● **WHAT YOU HAVE TO DO**
Using "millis" as the search string, find the matching lines below and copy them.

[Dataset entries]
-------------------------

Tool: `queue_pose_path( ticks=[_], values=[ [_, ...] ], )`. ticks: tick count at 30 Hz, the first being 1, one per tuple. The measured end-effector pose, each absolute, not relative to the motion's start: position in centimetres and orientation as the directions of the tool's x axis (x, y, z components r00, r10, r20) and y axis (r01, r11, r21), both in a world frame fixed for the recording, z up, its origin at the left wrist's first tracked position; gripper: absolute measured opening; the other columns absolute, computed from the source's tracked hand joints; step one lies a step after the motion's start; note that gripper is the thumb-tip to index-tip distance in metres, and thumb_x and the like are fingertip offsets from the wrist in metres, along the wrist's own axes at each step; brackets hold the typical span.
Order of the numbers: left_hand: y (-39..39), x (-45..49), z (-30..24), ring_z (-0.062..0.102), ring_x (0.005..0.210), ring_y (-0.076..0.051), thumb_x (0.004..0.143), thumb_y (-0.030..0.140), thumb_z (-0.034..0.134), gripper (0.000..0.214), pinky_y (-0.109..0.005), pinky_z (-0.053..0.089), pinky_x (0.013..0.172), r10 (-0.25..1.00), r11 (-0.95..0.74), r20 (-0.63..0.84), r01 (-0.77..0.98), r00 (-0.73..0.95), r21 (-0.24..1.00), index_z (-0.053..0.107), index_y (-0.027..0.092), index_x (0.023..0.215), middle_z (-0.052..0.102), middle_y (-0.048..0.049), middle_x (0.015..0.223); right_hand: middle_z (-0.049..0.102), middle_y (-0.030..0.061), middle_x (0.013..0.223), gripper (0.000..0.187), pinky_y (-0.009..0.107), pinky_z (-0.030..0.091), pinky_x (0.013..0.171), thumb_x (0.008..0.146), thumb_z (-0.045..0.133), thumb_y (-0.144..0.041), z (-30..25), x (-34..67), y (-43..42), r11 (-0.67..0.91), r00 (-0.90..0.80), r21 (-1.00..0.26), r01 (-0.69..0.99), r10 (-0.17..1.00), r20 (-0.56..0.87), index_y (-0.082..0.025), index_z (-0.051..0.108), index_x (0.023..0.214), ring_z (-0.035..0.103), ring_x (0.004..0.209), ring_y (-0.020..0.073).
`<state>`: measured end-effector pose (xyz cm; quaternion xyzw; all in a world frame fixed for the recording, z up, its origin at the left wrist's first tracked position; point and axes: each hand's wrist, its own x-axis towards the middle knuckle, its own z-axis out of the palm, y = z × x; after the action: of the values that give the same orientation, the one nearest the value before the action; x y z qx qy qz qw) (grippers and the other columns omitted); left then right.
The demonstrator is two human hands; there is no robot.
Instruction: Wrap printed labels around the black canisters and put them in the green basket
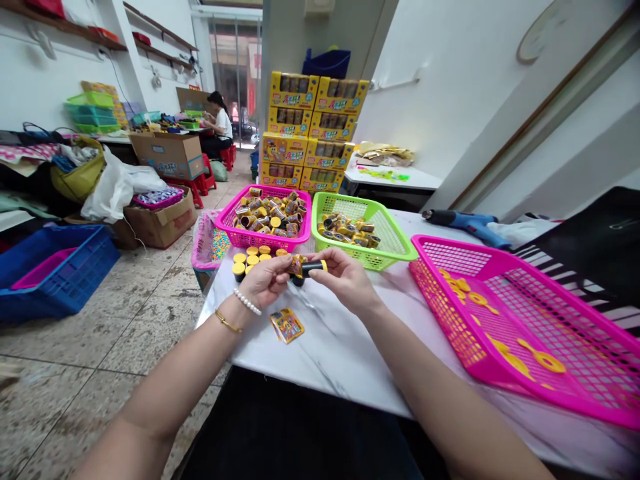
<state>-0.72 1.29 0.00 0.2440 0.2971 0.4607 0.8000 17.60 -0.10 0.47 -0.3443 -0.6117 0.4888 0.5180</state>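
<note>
My right hand (347, 277) pinches a small black canister (313, 266) with a yellow cap, held tilted nearly level above the table. A printed yellow-brown label sleeve (297, 265) is closed in the fingers of my left hand (270, 275), against the canister's other end. I cannot tell how far the sleeve goes over the canister. On the table just below lie flat printed label sleeves (287, 325). Several black canisters with yellow lids (253, 259) stand grouped beyond my left hand.
Behind them, a pink basket (235, 233) and a green basket (393, 248) hold labelled canisters. At right, a larger pink basket (450, 333) contains yellow plastic pieces; a blue heat gun (465, 223) lies behind it. Boxed sets (293, 150) are stacked farther back. Another person (220, 123) sits far left.
</note>
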Motion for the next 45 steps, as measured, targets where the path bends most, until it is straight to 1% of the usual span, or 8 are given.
queue_pose_path(
  ticks=[7,14,18,21,27,33,38,45],
  values=[
    [1.2,-0.8,0.0,0.033,0.031,0.001,0.089,0.01,0.061,0.015,-0.009,0.019,0.028,0.881,0.458,-0.252,-0.588,0.401,0.666,0.059,0.009,0.074,0.055,0.0027,0.058,0.076,0.0042,0.092,0.036,0.034,0.057,0.084,0.064,0.088,-0.038,0.5,17.7,-0.2,0.239,-0.228,-0.965,-0.113,0.939,0.259,-0.021,0.062,0.084,0.071,0.089,0.0188],
    [1.0,-0.7,-0.1,0.034,0.032,0.0,0.084,0.012,0.067,0.011,-0.01,0.019,0.028,0.872,0.456,-0.22,-0.564,0.437,0.688,0.061,0.008,0.075,0.056,0.0022,0.059,0.076,0.0048,0.092,0.037,0.037,0.058,0.083,0.065,0.087,-0.041,0.9,17.4,-0.6,0.187,-0.198,-0.972,-0.145,0.957,0.213,-0.021,0.059,0.08,0.072,0.088,0.0202],
    [0.8,-0.6,-0.3,0.039,0.035,0.0,0.079,0.014,0.074,0.012,-0.01,0.025,0.03,0.884,0.393,-0.14,-0.546,0.446,0.74,0.063,0.008,0.076,0.06,0.0004,0.062,0.077,0.0047,0.091,0.039,0.034,0.059,0.08,0.064,0.087,-0.041,1.1,17.1,-0.9,0.21,-0.158,-0.969,-0.128,0.961,0.229,-0.021,0.059,0.081,0.072,0.083,0.0185],
    [0.8,-0.6,-0.6,0.043,0.036,-0.001,0.077,0.017,0.076,0.016,-0.01,0.027,0.031,0.905,0.324,-0.094,-0.527,0.416,0.785,0.062,0.009,0.077,0.061,-0.0004,0.066,0.075,0.0014,0.08,0.042,0.032,0.06,0.074,0.063,0.089,-0.046,1.0,17.2,-0.9,0.183,-0.127,-0.975,-0.123,0.972,0.198,-0.021,0.062,0.083,0.071,0.072,0.016],
    [1.0,-0.7,-0.6,0.047,0.036,-0.003,0.081,0.019,0.073,0.016,-0.011,0.019,0.027,0.911,0.341,-0.158,-0.481,0.38,0.808,0.059,0.012,0.08,0.058,0.0018,0.065,0.072,0.0002,0.073,0.051,0.036,0.064,0.076,0.055,0.091,-0.056,0.4,17.1,-0.6,0.09,-0.051,-0.98,-0.176,0.994,0.1,-0.02,0.064,0.078,0.071,0.07,0.017],
    [1.0,-0.7,-0.3,0.041,0.032,-0.002,0.089,0.017,0.063,0.015,-0.012,0.018,0.025,0.907,0.359,-0.193,-0.451,0.374,0.817,0.058,0.011,0.076,0.058,0.0014,0.063,0.067,-0.0025,0.069,0.052,0.033,0.063,0.073,0.057,0.089,-0.06,-0.2,16.3,-0.6,0.212,0.067,-0.965,-0.155,0.977,0.204,-0.02,0.062,0.078,0.067,0.067,0.0145],
    [0.8,-0.7,-0.2,0.048,0.037,-0.002,0.082,0.02,0.075,0.017,-0.011,0.022,0.026,0.906,0.32,-0.134,-0.442,0.402,0.838,0.064,0.008,0.082,0.063,-0.0022,0.073,0.064,-0.0037,0.071,0.051,0.03,0.061,0.064,0.059,0.087,-0.061,-0.3,16.5,-0.5,0.285,0.114,-0.951,-0.118,0.956,0.272,-0.022,0.06,0.08,0.064,0.066,0.0144],
    [0.9,-0.7,-0.3,0.046,0.037,-0.002,0.078,0.012,0.077,0.016,-0.01,0.022,0.026,0.883,0.383,-0.157,-0.487,0.442,0.785,0.061,0.01,0.08,0.057,0.0023,0.066,0.072,0.0029,0.085,0.052,0.034,0.058,0.084,0.063,0.082,-0.067,-0.6,16.2,-0.5,0.195,0.091,-0.956,-0.219,0.98,0.179,-0.02,0.068,0.082,0.068,0.082,0.0176]
  ],
)
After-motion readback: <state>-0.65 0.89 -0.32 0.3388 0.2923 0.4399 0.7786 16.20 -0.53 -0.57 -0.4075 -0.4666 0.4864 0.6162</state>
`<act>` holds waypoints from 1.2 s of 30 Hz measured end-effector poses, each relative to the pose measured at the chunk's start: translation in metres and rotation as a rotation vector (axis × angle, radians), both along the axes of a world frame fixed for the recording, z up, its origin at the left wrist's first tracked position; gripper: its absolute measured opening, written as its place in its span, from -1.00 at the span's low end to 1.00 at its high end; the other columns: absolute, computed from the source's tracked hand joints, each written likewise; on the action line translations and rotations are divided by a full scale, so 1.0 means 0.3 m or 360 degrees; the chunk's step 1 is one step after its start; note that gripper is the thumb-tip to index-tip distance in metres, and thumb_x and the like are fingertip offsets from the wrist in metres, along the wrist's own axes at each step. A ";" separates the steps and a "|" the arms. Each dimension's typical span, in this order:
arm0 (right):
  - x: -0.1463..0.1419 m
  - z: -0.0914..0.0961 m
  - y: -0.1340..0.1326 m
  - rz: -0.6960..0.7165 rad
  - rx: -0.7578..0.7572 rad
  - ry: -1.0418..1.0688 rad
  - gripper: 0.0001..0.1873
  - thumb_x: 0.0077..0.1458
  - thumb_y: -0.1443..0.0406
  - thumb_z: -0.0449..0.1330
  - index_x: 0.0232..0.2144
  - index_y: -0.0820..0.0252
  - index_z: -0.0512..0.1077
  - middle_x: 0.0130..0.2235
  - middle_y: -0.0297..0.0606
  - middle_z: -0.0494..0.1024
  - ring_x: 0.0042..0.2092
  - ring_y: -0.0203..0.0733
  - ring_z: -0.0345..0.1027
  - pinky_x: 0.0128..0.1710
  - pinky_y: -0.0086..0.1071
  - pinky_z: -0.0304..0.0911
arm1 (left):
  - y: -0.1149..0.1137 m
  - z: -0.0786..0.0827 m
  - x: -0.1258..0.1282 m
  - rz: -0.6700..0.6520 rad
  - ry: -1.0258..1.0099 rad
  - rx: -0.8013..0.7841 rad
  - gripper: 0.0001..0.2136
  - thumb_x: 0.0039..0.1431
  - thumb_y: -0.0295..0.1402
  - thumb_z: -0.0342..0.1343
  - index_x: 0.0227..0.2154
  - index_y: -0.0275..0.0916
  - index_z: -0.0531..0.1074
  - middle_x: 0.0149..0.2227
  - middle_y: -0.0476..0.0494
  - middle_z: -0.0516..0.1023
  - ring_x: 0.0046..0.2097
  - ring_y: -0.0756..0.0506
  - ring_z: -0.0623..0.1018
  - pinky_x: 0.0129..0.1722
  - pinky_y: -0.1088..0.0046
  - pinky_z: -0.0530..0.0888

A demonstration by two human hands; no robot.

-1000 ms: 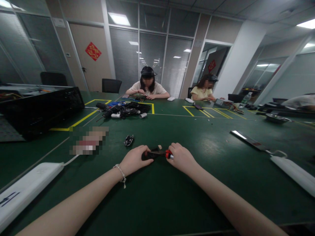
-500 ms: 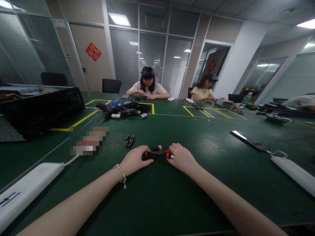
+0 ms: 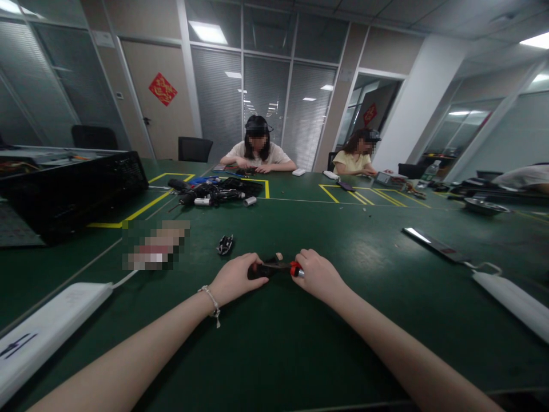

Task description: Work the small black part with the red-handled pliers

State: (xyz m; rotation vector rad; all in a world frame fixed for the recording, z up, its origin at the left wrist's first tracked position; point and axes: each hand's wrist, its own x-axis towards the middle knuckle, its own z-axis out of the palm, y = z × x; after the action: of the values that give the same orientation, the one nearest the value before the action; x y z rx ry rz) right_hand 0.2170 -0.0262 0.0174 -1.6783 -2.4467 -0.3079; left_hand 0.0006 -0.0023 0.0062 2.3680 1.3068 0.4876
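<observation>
My left hand (image 3: 240,276) is closed around a small black part (image 3: 256,271), thumb in front and fingers behind. My right hand (image 3: 318,276) grips a hand tool (image 3: 295,269) with a red and silver handle. A thin, dark metallic length runs from the handle to the black part, where the two meet; whether it is a blade or a shaft I cannot tell. Just behind the tool lies a small pale piece (image 3: 278,256) on the green tabletop (image 3: 274,343). Behind my left hand rests a small black-and-silver part (image 3: 225,245).
A heap of black parts and cables (image 3: 218,191) lies farther back. On the left are a black case (image 3: 72,194) and a white power bank (image 3: 55,332). To the right are a phone (image 3: 435,245), a white power bank (image 3: 514,303) and a metal bowl (image 3: 484,207). Two people sit across the table.
Both hands and what they hold stay in nearly the same place. Across the table, a person's hands and the dark item there have shifted slightly.
</observation>
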 end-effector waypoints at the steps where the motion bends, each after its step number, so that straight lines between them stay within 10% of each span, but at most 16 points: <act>1: 0.000 -0.002 0.000 0.0003 -0.0001 0.0000 -0.78 -0.08 0.25 0.10 -0.35 0.27 0.37 -0.30 -0.18 0.40 -0.25 -0.19 0.24 -0.27 -0.39 0.21 | 0.000 -0.001 0.000 -0.0003 0.0004 0.0006 -0.72 -0.05 -0.13 0.06 -0.33 -0.19 0.32 -0.34 -0.01 0.40 -0.34 -0.05 0.42 -0.42 0.49 0.29; 36: 0.002 -0.010 0.006 0.0014 0.0024 -0.0016 -0.79 -0.10 0.25 0.10 -0.38 0.26 0.37 -0.31 -0.19 0.40 -0.27 -0.19 0.23 -0.30 -0.39 0.21 | 0.003 -0.004 0.004 0.0025 0.0019 0.0015 -0.73 -0.06 -0.13 0.06 -0.35 -0.20 0.33 -0.36 -0.02 0.42 -0.36 -0.05 0.42 -0.43 0.49 0.27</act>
State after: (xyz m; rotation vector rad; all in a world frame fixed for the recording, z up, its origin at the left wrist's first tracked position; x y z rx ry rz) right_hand 0.2176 -0.0244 0.0144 -1.6632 -2.4520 -0.3338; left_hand 0.0017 -0.0015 0.0051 2.3734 1.3322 0.4859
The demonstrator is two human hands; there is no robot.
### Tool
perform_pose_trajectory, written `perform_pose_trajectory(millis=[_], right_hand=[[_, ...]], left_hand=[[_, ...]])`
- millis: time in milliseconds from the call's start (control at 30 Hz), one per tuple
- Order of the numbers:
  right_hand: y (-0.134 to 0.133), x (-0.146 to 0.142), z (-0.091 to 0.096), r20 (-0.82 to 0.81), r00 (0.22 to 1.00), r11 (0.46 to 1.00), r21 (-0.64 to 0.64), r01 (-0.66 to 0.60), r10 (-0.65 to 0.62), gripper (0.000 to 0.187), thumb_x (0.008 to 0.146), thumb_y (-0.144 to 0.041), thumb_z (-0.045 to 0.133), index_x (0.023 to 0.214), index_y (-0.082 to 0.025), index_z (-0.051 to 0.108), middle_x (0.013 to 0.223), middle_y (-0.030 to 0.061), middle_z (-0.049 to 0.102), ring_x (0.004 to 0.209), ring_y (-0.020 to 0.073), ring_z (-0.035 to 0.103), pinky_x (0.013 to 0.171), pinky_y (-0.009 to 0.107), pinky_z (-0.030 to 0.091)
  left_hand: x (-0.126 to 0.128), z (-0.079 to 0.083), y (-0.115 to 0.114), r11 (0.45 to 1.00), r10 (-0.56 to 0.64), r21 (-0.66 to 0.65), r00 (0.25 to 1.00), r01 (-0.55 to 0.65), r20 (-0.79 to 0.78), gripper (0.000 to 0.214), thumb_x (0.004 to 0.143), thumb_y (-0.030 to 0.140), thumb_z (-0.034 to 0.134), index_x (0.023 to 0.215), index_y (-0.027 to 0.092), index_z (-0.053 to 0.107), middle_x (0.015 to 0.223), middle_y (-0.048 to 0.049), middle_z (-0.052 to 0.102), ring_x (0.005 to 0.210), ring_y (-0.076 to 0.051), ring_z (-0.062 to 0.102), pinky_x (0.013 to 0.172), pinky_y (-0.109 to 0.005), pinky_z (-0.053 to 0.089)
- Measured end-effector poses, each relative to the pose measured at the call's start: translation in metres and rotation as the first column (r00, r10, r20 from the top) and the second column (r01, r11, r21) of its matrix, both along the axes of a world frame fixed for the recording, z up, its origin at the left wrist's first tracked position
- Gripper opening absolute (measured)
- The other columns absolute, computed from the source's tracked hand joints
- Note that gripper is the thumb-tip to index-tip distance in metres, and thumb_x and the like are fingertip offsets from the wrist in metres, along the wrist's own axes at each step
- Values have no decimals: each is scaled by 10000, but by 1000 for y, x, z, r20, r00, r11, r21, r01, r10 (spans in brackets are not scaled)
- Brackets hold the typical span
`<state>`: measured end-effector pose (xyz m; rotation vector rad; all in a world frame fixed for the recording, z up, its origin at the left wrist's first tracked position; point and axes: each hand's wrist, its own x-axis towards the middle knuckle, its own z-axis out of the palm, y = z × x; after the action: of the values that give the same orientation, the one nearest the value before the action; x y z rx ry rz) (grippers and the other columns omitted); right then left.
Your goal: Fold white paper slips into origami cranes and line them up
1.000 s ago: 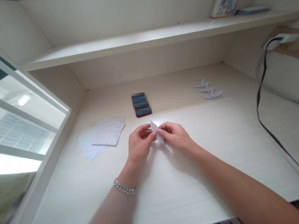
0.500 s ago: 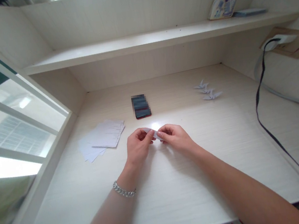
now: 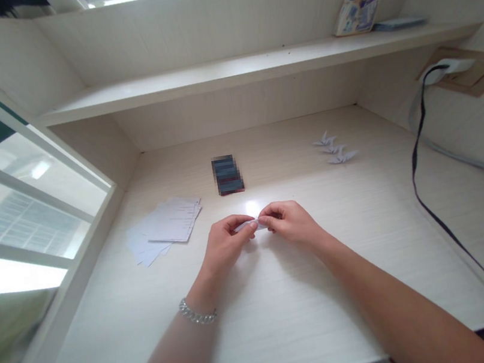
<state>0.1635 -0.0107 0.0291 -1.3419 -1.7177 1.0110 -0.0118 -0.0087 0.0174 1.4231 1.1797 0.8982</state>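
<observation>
Between my two hands is a small folded piece of white paper [image 3: 243, 225], mostly covered by the fingers. My left hand [image 3: 229, 239] pinches it from the left, thumb on the near side. From the other side my right hand [image 3: 290, 220] grips its right end with thumb and forefinger. The fingertips of both hands nearly meet, a little above the desk. To the left lies a loose stack of white paper sheets [image 3: 173, 221]. Several white folded paper cranes [image 3: 342, 156] stand in a short row at the back right.
A dark phone [image 3: 228, 175], its screen blurred out, lies beyond my hands. A black cable [image 3: 427, 202] runs from the wall socket [image 3: 471, 71] down the desk's right side. On the shelf [image 3: 209, 80] above sit a colourful packet [image 3: 357, 14] and a flat bluish item [image 3: 400, 23].
My left hand has shifted slightly down and turned, and the folded paper has gone from slanted to nearly level, with less of it showing. Both hands keep their pinch. The view has tilted slightly.
</observation>
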Motion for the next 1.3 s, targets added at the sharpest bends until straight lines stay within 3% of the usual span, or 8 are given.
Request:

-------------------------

● **ANSWER FOR THIS EXERCISE**
perform_pose_trajectory, written `perform_pose_trajectory(millis=[_], right_hand=[[_, ...]], left_hand=[[_, ...]])`
- millis: time in milliseconds from the call's start (control at 30 Hz), one per tuple

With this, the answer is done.